Wide receiver values for Week 1
Julio Jones, $9,300, ATL vs. PHI and Antonio Brown, $9,200, PIT at NE — To produce my lists and rankings I run consensus players projections from other sites through a number of formulas. I’ve also tweaked the formulas a number of times to get them just right. No matter how much weight I put on value players Jones and Brown keep ending up on top of the list. So, that tells us they are worth the price of admission, particularly if you are pairing them up with a quarterback, either Matt Ryan — a big favorite in the DFS community this week — or Ben Roethlisberger.
Jarvis Landry, $5,600, MIA at WAS — Landry is a good value and a PPR machine, but not a two-touchdown kind of guy. He caught 84 passes on 111 targets last season but only scored five times. That means he’s a great value in cash games, but someone you might want to avoid in tournaments in which you want every player in your lineup to score two touchdowns.
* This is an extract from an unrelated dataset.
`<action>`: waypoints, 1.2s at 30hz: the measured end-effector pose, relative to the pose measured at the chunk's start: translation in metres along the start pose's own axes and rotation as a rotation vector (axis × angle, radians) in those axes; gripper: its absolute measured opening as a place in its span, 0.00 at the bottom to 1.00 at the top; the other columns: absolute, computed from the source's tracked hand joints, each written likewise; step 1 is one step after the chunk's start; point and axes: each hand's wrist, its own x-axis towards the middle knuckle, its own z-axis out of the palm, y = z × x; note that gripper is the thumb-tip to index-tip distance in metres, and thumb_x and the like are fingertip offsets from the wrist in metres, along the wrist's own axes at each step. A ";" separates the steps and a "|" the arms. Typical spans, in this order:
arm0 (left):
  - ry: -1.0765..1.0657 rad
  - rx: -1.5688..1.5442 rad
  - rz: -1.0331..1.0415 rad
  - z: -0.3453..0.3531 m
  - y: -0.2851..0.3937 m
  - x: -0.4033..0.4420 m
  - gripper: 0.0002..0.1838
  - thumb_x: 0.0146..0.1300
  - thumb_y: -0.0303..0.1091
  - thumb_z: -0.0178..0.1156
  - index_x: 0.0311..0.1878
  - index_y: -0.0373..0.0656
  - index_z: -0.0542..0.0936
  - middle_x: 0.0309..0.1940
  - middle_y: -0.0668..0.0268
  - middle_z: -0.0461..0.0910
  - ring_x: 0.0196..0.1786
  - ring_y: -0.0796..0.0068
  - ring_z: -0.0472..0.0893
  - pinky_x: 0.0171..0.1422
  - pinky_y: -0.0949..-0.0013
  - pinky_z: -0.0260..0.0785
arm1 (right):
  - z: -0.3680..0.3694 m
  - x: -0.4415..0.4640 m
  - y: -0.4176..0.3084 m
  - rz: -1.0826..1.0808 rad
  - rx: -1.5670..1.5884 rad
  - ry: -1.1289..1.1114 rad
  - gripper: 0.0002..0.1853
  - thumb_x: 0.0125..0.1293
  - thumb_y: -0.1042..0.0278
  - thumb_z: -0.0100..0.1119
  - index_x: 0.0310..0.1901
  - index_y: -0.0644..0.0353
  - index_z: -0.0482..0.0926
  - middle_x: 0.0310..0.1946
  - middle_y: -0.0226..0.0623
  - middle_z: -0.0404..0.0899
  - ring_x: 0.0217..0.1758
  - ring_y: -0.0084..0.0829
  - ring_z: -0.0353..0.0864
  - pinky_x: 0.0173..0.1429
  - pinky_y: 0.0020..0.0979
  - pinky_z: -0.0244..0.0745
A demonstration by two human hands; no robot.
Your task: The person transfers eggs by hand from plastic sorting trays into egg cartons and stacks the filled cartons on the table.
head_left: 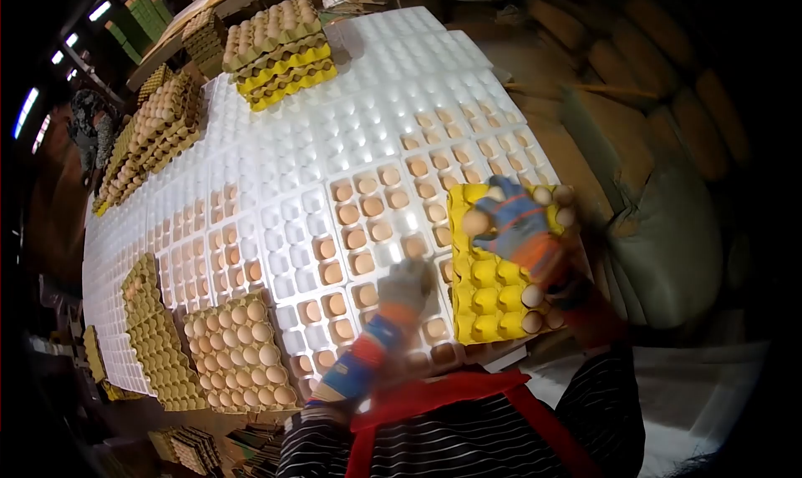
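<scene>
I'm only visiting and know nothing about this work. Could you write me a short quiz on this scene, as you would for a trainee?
1. Multiple choice: which gloved hand is over the yellow moulded egg tray? A) left B) right C) both
2. True or false: every cup of the white foam trays has an egg in it.
3. Open: what colour are the wide cloth straps over the dark striped top?

Key:
1. B, the right hand.
2. False: many cups in the white foam trays are bare.
3. Red.
</scene>
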 end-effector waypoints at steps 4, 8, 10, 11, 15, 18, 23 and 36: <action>0.185 -1.037 -0.420 -0.016 -0.008 -0.002 0.18 0.59 0.31 0.57 0.54 0.43 0.74 0.50 0.63 0.73 0.46 0.70 0.77 0.47 0.70 0.73 | 0.072 0.064 -0.051 -0.130 -0.190 -0.203 0.16 0.52 0.59 0.61 0.45 0.43 0.78 0.57 0.41 0.64 0.54 0.45 0.69 0.52 0.39 0.72; 0.545 -1.318 -0.244 0.045 -0.079 0.026 0.20 0.59 0.26 0.56 0.57 0.44 0.73 0.52 0.60 0.73 0.48 0.67 0.77 0.52 0.67 0.71 | 0.106 0.094 -0.069 -0.072 -0.278 -0.421 0.14 0.57 0.68 0.54 0.46 0.41 0.79 0.55 0.38 0.64 0.55 0.43 0.68 0.46 0.38 0.73; 0.487 -0.441 -0.030 0.003 -0.055 0.031 0.23 0.58 0.28 0.55 0.59 0.47 0.71 0.57 0.58 0.70 0.56 0.56 0.72 0.63 0.57 0.63 | 0.099 0.067 -0.068 -0.155 -0.157 -0.253 0.15 0.57 0.68 0.52 0.46 0.45 0.78 0.50 0.38 0.69 0.48 0.39 0.74 0.40 0.37 0.74; 0.391 -0.238 -0.062 0.004 -0.052 0.032 0.22 0.58 0.35 0.53 0.58 0.48 0.72 0.55 0.55 0.71 0.60 0.51 0.67 0.70 0.49 0.49 | 0.098 0.051 -0.066 -0.197 -0.071 -0.205 0.14 0.56 0.69 0.52 0.45 0.46 0.79 0.48 0.38 0.71 0.46 0.38 0.76 0.39 0.37 0.73; 0.345 -0.341 0.020 0.017 -0.066 0.030 0.28 0.57 0.29 0.52 0.65 0.48 0.66 0.65 0.54 0.62 0.69 0.56 0.59 0.73 0.60 0.47 | 0.080 0.005 -0.093 -0.368 -0.102 -0.432 0.14 0.55 0.63 0.53 0.44 0.51 0.76 0.39 0.39 0.75 0.40 0.38 0.78 0.42 0.37 0.74; 0.536 -1.405 -0.167 0.014 -0.076 0.021 0.19 0.66 0.26 0.48 0.60 0.39 0.70 0.57 0.60 0.73 0.60 0.69 0.70 0.65 0.69 0.60 | 0.176 -0.038 -0.076 -0.310 -0.015 -0.728 0.14 0.56 0.57 0.54 0.42 0.52 0.75 0.36 0.39 0.76 0.42 0.39 0.78 0.42 0.38 0.74; 0.942 -0.886 -0.358 0.013 -0.110 -0.040 0.14 0.65 0.26 0.50 0.53 0.36 0.75 0.50 0.59 0.75 0.52 0.68 0.74 0.58 0.67 0.65 | 0.095 -0.011 -0.092 -0.303 0.114 -0.515 0.20 0.60 0.49 0.52 0.43 0.57 0.77 0.36 0.40 0.78 0.43 0.37 0.78 0.44 0.40 0.72; 0.464 -0.048 -0.482 0.001 -0.097 -0.129 0.34 0.56 0.48 0.54 0.66 0.43 0.63 0.64 0.47 0.62 0.70 0.50 0.55 0.75 0.47 0.35 | 0.190 0.119 -0.258 -0.409 0.523 0.215 0.20 0.58 0.64 0.51 0.55 0.45 0.72 0.49 0.37 0.73 0.49 0.40 0.74 0.50 0.40 0.69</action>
Davante Adams, $4,400, GB at CHI — Adams might end up being the highest-owned player in Draft Kings daily fantasy football history. His price is reflective of a No. 4 receiver in the Green Bay offense despite some flashes of brilliance at the end of last season. Then Jordy Nelson’s ACL tore and Adams was thrust into a starting role. And while I just said a few words ago that low-owned players are good, Adams represents such a potentially ridiculous value I won’t tell you to avoid him.
A.J. Green, $7,800, CIN at OAK — OK, here’s another guy that isn’t technically a value at $7,800. He is however, capable of producing like Jones or Brown in PPR formats and he is the lowest priced among the stud receivers, facing the Oakland Raiders. I’ll have him in a handful of lineups.
Martellus Bennett, $4,300, CHI vs. GB — There are a couple different schools of thought when it comes to rostering tight ends for daily fantasy football. One is you either roster Rob Gronkowski, or you roster a scrub. There are other theories that say you should never roster a mid-priced tight end because they rarely are worth the price when compared to Gronkowski or an overproducing replacement-level player. I’m making an exception for Bennett almost across the board this week. With Eddie Royal and Alshon Jeffery both hobbled Bennett is in line for a ridiculous number of targets. And his price, is almost to that replacement level.
Delanie Walker, $3,400, TEN at TB — For a few years now, I’ve had Walker on at least one of my teams. Not this year. You know what that means? Career year incoming. Rookie quarterbacks allegedly lean on their tight ends as a safety valve. He should be overrated, but his price is actually really good at Draft Kings.
Benjamin Watson, $2,600, NO at ARI — You couldn’t pay me enough to roster Watson at this point in his career. But there has been a pretty big movement toward him in the fantasy football industry late this preseason and his price is below bargain basement.
Jordan Cameron, $3,800, MIA at WAS — In lineups where I don’t have Bennett or Gronkowski I usually end up with Cameron. As I’ve said elsewhere, this offense turned Charles Clay into a $38 million man. Cameron has shown flashes of potential greatness in the past — remember when Cameron was in a sub-tier just below Gronkowski and Jimmy Graham? If he can stay healthy, Cameron goes back to that status. Washington was the fourth-least efficient defense against tight ends in 2014, according to DVOA, so that journey likely begins this week.